We can often get a clearer view of this by looking at the predicted redshifts vs actual redshifts in a plot.
Summary#
We have looked at how decision trees are prone to overfitting the model and how limiting the maximum depth of the tree can be used to prevent this. By comparing the accuracy of the model on the training set with that of the test set for different tree depths we found that a maximum tree depth of 19 was suitable for our model.

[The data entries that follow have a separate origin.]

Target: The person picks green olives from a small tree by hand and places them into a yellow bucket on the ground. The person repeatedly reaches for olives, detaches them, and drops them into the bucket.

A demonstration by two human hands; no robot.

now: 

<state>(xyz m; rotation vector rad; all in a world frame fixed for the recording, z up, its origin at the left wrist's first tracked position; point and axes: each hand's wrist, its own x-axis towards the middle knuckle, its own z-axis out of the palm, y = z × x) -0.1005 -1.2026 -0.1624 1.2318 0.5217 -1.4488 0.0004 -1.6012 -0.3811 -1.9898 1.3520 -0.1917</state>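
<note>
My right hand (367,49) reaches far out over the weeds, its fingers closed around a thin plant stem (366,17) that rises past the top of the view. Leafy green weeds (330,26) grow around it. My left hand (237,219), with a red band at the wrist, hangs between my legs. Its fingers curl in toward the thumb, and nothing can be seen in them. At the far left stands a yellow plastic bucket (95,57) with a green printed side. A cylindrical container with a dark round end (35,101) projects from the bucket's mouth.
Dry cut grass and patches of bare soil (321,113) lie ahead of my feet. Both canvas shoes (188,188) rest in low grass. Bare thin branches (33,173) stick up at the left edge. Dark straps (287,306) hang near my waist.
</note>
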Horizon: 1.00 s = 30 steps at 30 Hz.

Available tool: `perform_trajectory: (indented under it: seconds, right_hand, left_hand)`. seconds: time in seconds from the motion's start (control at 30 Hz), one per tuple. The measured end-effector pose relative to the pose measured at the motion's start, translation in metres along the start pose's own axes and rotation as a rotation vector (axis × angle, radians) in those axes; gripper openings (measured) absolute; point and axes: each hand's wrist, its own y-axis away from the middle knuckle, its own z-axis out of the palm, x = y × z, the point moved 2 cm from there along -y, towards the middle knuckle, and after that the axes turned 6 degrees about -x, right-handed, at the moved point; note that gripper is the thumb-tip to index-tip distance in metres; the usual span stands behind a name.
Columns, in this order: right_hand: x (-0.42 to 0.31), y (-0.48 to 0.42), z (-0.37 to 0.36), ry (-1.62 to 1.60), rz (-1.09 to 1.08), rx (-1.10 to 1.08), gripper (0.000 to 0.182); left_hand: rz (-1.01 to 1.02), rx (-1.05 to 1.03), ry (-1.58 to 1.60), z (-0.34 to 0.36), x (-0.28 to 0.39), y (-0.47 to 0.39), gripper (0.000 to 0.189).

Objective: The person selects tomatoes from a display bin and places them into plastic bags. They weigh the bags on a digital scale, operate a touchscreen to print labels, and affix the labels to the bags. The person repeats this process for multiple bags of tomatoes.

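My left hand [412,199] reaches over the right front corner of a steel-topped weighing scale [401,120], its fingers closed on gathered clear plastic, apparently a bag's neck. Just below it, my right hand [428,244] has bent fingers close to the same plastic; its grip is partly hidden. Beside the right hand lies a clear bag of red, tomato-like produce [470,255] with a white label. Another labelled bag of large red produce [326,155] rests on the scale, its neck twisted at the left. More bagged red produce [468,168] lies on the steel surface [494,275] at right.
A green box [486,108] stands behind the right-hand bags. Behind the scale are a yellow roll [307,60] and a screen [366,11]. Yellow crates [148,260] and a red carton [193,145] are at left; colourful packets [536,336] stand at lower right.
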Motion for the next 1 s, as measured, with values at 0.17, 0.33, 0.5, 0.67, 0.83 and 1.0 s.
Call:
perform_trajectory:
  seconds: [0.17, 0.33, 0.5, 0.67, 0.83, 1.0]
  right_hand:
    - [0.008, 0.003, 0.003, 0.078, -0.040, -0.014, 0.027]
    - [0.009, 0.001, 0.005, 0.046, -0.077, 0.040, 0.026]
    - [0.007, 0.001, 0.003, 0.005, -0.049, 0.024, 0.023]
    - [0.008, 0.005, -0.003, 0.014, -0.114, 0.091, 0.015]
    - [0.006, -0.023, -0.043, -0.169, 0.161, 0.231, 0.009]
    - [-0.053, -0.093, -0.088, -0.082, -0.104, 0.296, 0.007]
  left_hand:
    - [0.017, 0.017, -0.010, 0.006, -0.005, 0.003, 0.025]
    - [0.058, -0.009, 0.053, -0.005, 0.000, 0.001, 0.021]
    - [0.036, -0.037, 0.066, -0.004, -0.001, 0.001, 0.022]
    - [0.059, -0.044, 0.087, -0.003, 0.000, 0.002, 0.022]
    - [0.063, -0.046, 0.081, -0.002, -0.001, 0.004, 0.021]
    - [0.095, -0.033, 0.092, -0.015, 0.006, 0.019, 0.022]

We looked at \(k\)-fold cross validation and the various methods that can be used to implement it. \(k\)-fold cross validation mitigates the risk that the training set has a unique or specific population of the data set; For example if all the training data contained QSOs and the testing set regular galaxies. \(k\)-folds cross validation also allows you to get a prediction for all the points in your data set.
We concluded by looking at the sub-population of QSOs and how their accuracy measurement was significantly worse than that of the other galaxies. On closer inspection we found that this was a measurement bias resulting from the difference in the range of redshifts in each population.
You have hopefully learnt all the tools necessary to implement a decision tree on a regression problem of your own. In the next module we will look at how decision trees can be used for classification. We will be using them to classify galaxies as either an elliptical, a spiral or a merger.